Active Learning is a powerful statistical technique that augments the efficiency and effectiveness of machine-learning models. Recognising that our user base includes engineers, who may not be intimately familiar with machine learning or Bayesian statistics, this post will elucidate the concept and practical application of Active Learning in a manner that is both comprehensive and accessible.

Active Learning: A Brief Introduction

Requiring more data to train a machine-learning model is a problem that is commonly encountered by data scientists and engineers. However, we then need to make decisions about exactly which new data should be collected in order to improve the model most effectively. For example, imagine we were training a machine-learning model to learn the distribution of pollutants across a city. We could take measurements at a large number of locations across the city and combine these all into one model. This would work, but it may be expensive to take the measurements and train the model. Instead, if we could show the model a representative set of pollutant measurements, with more measurements over highly-polluted areas and over areas where the level of pollution was changing rapidly, we could train the model more efficiently: We train the model with fewer data points while still achieving the desired accuracy, saving us time and money.

Active Learning is a subset of machine learning techniques that prioritises the use of selective high-impact data during the training process. Unlike traditional machine learning methods, which often require extensive datasets for training, Active Learning identifies and utilises only the most informative data points. This targeted approach results in an accurate model trained with less data.

The Relevance of Active Learning for Engineering Applications

Data Efficiency: One of the most formidable challenges in deploying machine-learning models is the collection and curation of large datasets. Active Learning mitigates this issue by achieving higher accuracy with fewer data points.
Time Economy: By concentrating solely on high-impact data, Active Learning reduces the computational time required for training, thereby accelerating project timelines.
Resource Optimization: The reduced demand for computational power and storage not only translates to cost savings but also aligns well with sustainability objectives.

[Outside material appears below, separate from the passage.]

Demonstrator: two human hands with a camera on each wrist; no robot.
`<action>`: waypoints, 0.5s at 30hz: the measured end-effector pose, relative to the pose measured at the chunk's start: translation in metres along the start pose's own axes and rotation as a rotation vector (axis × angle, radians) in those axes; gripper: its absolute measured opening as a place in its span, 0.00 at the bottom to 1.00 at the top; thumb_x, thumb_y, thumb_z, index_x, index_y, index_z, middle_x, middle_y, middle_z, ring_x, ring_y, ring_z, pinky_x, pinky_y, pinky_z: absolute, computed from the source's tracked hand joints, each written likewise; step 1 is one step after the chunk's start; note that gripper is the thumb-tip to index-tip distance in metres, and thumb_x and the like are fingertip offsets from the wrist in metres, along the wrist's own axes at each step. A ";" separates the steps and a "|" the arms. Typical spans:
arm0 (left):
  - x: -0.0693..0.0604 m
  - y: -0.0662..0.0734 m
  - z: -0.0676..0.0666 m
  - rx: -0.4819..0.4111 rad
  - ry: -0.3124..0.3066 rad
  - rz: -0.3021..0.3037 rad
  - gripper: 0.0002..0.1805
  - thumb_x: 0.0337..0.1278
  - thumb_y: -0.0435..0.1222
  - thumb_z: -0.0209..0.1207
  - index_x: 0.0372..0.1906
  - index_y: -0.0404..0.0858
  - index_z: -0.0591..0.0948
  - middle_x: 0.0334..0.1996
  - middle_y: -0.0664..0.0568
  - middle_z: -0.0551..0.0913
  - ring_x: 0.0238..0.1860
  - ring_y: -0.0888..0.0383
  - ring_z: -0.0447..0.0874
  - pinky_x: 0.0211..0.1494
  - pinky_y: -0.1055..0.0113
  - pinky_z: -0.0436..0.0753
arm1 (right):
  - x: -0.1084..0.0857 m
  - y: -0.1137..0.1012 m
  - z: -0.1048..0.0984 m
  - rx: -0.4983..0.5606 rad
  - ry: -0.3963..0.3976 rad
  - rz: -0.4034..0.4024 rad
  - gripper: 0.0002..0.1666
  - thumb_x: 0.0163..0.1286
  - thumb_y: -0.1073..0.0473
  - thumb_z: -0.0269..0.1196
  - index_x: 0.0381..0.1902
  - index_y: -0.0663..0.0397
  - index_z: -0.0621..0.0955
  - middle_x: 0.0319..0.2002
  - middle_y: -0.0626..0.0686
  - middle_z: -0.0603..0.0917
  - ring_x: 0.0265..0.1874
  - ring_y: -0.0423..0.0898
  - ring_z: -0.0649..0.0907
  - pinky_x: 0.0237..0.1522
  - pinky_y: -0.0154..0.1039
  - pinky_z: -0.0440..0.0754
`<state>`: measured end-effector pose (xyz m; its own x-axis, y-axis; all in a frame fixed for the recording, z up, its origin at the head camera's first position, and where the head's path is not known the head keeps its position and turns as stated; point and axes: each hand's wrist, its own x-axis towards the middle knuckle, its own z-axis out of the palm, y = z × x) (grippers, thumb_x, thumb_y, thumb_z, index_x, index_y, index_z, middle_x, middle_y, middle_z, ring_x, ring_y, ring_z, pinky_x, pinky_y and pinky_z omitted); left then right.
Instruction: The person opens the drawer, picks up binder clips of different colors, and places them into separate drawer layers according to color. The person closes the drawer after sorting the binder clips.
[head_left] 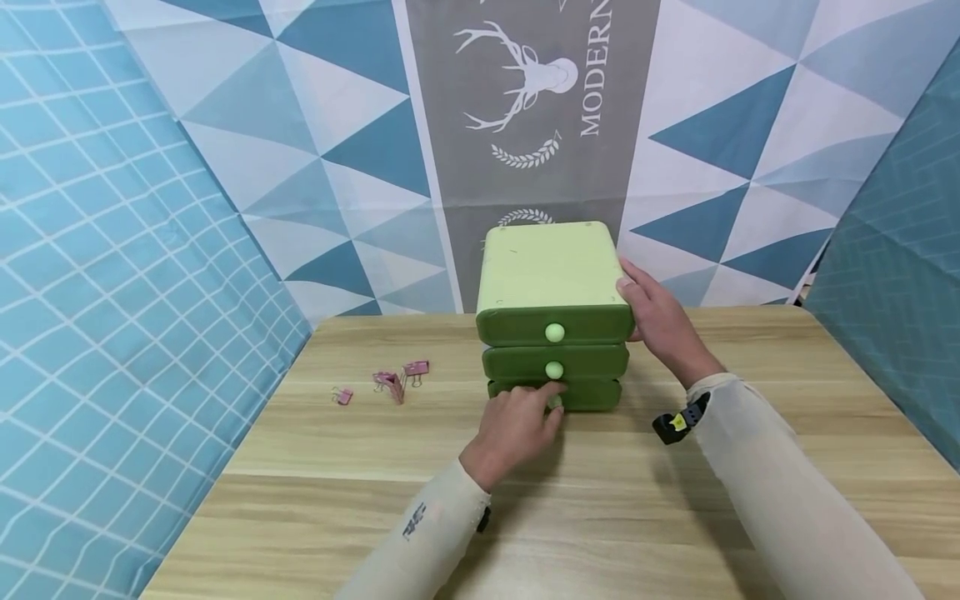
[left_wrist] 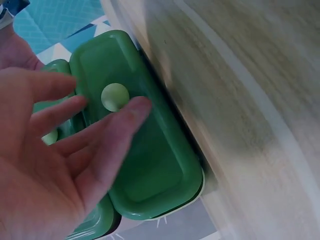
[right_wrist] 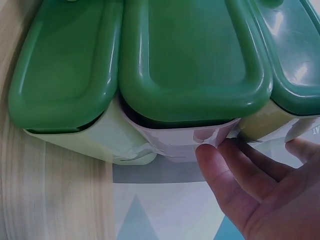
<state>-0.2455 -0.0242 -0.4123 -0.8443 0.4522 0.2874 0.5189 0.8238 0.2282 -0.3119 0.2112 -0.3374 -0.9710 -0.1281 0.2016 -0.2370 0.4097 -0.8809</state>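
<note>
A small three-drawer box point(head_left: 551, 262) with a pale green top, dark green drawer fronts and round pale knobs stands on the table. My left hand point(head_left: 517, 425) is at the bottom drawer point(left_wrist: 155, 170). Its thumb and index finger lie around the bottom knob point(left_wrist: 115, 96). In the left wrist view the thumb tip overlaps the knob's edge, while the other fingers stand apart from it. My right hand point(head_left: 660, 321) rests against the box's right side, near the top. Seen from the right wrist, its fingertips point(right_wrist: 207, 155) touch the side wall by the pinkish middle tier point(right_wrist: 172, 140).
Several pink binder clips point(head_left: 389, 383) lie on the wooden table point(head_left: 300, 517) left of the box. A patterned cloth point(head_left: 352, 108) hangs behind the table, and blue cloths point(head_left: 97, 275) hang at both sides. A dark wrist strap point(head_left: 681, 419) hangs at the right cuff.
</note>
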 end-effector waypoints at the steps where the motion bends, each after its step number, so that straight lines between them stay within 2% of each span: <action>1: 0.001 0.000 0.001 -0.001 -0.023 0.001 0.16 0.70 0.42 0.59 0.58 0.48 0.84 0.14 0.57 0.75 0.12 0.63 0.66 0.14 0.68 0.66 | 0.000 0.000 0.000 0.001 -0.001 -0.001 0.38 0.77 0.30 0.38 0.80 0.28 0.51 0.76 0.53 0.59 0.50 0.55 0.78 0.40 0.48 0.83; 4: 0.004 -0.001 0.002 -0.006 -0.088 0.007 0.15 0.70 0.42 0.59 0.57 0.48 0.85 0.29 0.55 0.87 0.21 0.61 0.78 0.22 0.66 0.76 | 0.000 0.000 -0.001 0.004 -0.003 -0.001 0.38 0.77 0.30 0.38 0.80 0.28 0.51 0.77 0.53 0.58 0.51 0.55 0.78 0.39 0.47 0.83; 7: 0.008 -0.003 0.004 -0.037 -0.106 0.000 0.14 0.70 0.42 0.58 0.54 0.47 0.87 0.42 0.56 0.89 0.29 0.60 0.84 0.29 0.65 0.79 | -0.001 0.001 -0.001 0.006 -0.001 0.003 0.38 0.77 0.29 0.38 0.80 0.27 0.51 0.77 0.52 0.58 0.51 0.55 0.78 0.40 0.47 0.83; 9: 0.011 -0.004 0.005 -0.059 -0.102 -0.014 0.13 0.70 0.41 0.58 0.51 0.47 0.88 0.40 0.57 0.89 0.26 0.62 0.82 0.28 0.68 0.78 | -0.001 0.001 -0.001 0.007 -0.001 0.005 0.38 0.77 0.29 0.38 0.80 0.27 0.51 0.77 0.53 0.58 0.51 0.55 0.78 0.41 0.49 0.83; 12: 0.014 -0.005 0.006 -0.098 -0.088 -0.040 0.13 0.69 0.41 0.57 0.47 0.45 0.89 0.31 0.57 0.88 0.18 0.65 0.75 0.22 0.71 0.73 | -0.001 0.000 0.000 0.006 -0.003 -0.001 0.37 0.77 0.30 0.38 0.80 0.28 0.52 0.76 0.54 0.59 0.50 0.55 0.78 0.42 0.53 0.83; 15: 0.016 -0.005 0.006 -0.120 -0.084 -0.052 0.13 0.68 0.41 0.56 0.44 0.45 0.90 0.25 0.58 0.85 0.15 0.67 0.71 0.20 0.73 0.71 | -0.001 -0.001 0.000 0.000 -0.002 -0.003 0.37 0.77 0.30 0.38 0.80 0.27 0.52 0.77 0.53 0.59 0.51 0.55 0.78 0.43 0.54 0.82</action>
<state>-0.2625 -0.0189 -0.4146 -0.8761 0.4411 0.1945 0.4821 0.8024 0.3517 -0.3105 0.2107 -0.3371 -0.9702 -0.1310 0.2038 -0.2402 0.4093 -0.8802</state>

Operational Framework of Active Learning within `twinLab`

In twinLab, we have made Active Learning simple to use, requiring no specialised expertise in machine learning or statistics.

import twinlab as tl

model = "pre_trained_model"
number_of_new_data_points = 5
tl.active_learn_campaign(model, number_of_new_datapoints)

Given a pre-trained model we have requested the locations of 5 new data-points. Given that our twinLab model quantifies its own uncertainty, the Active Learning capability calculates the locations of the 5 new data points that would most effectively reduce that uncertainty. This improves the fit of the model the most for the lowest data cost.

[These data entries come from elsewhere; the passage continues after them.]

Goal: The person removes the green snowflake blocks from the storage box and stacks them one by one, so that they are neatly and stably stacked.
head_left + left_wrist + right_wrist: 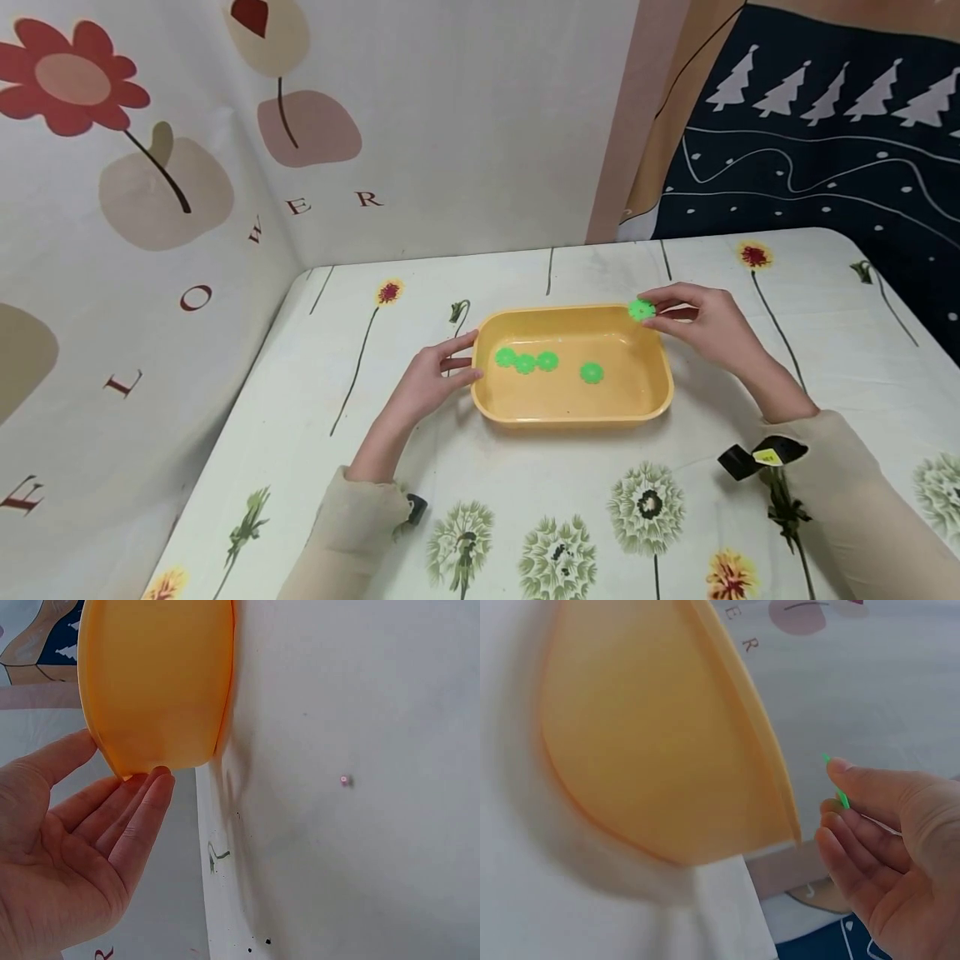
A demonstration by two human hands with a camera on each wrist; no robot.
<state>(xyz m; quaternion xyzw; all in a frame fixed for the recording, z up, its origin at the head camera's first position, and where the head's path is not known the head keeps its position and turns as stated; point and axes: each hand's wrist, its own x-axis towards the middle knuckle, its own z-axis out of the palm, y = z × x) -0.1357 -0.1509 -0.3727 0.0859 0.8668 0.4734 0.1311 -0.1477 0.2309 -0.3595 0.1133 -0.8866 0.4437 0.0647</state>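
Observation:
A shallow yellow plastic tub stands on the table, several flat green scalloped discs lying on its floor. Three of these sit close together at the left; one lies apart towards the right. My left hand rests with fairly straight fingers against the tub's left end, and in the left wrist view its fingertips touch the tub's edge. Above the back right corner of the tub, my right hand pinches another green scalloped disc between thumb and fingers. The right wrist view shows that disc edge-on.
A white flower-printed cloth covers the table. Behind and to the left hangs a pale printed curtain. Dark fabric with white trees hangs beyond the table at the back right. Black wrist devices are on both sleeves.

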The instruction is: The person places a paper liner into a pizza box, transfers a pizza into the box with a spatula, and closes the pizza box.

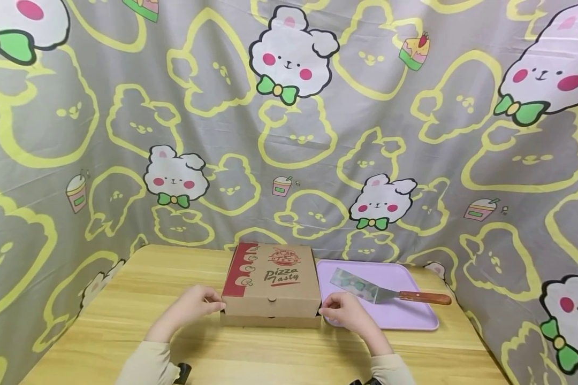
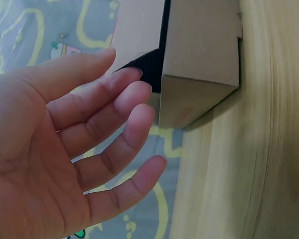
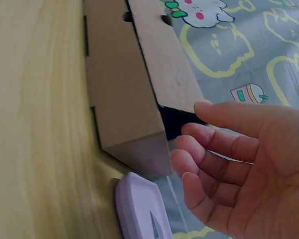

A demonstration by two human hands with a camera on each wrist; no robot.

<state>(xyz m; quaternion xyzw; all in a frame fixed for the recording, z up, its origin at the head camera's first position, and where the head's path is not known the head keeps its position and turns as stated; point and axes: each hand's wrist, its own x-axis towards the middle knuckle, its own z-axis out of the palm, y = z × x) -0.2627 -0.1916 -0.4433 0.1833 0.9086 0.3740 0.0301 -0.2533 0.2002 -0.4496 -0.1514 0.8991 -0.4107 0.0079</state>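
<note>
A brown cardboard pizza box point(image 1: 270, 322) with a red printed strip stands on the table. Its lid point(image 1: 294, 291) is slightly raised at the front, and a dark gap shows at both front corners. At the left front corner, my left hand point(image 1: 192, 307) pinches the lid's edge between thumb and index finger; the other fingers are loosely bent below. My right hand point(image 1: 349, 313) takes the right front corner likewise, its thumb on the lid point(image 3: 169, 74) and its index finger at the gap. What the box holds is hidden.
To the right of the box lies a lilac tray point(image 1: 409, 320), partly behind my right hand. A metal spatula point(image 1: 424, 298) with a wooden handle rests across it, the handle reaching over the right rim. A patterned curtain point(image 1: 289, 149) hangs behind the wooden table point(image 1: 250, 358).
</note>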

Figure 1: A simple example of Active Learning

Fig. 1: A twinLab model has initially been trained using the 9 black data points. The average prediction from the trained model and the associated uncertainty bounds are shown in blue. The user selects Active Learning to identify the next 5 points that will collectively reduce uncertainty and improve the model the most. These data points are shown via the grey arrows, two between $X=0.2$ and $0.4$ , and three between $X=0.6$ and $0.8$ . In this simple example it is easy for the user to identify points on the $X$ axis where additional data points would help reduce the overall uncertainty. However, in realistic high-dimensional problems this is not possible, but twinLab can still be relied on in these situations, which we demonstrate in our Case Study below.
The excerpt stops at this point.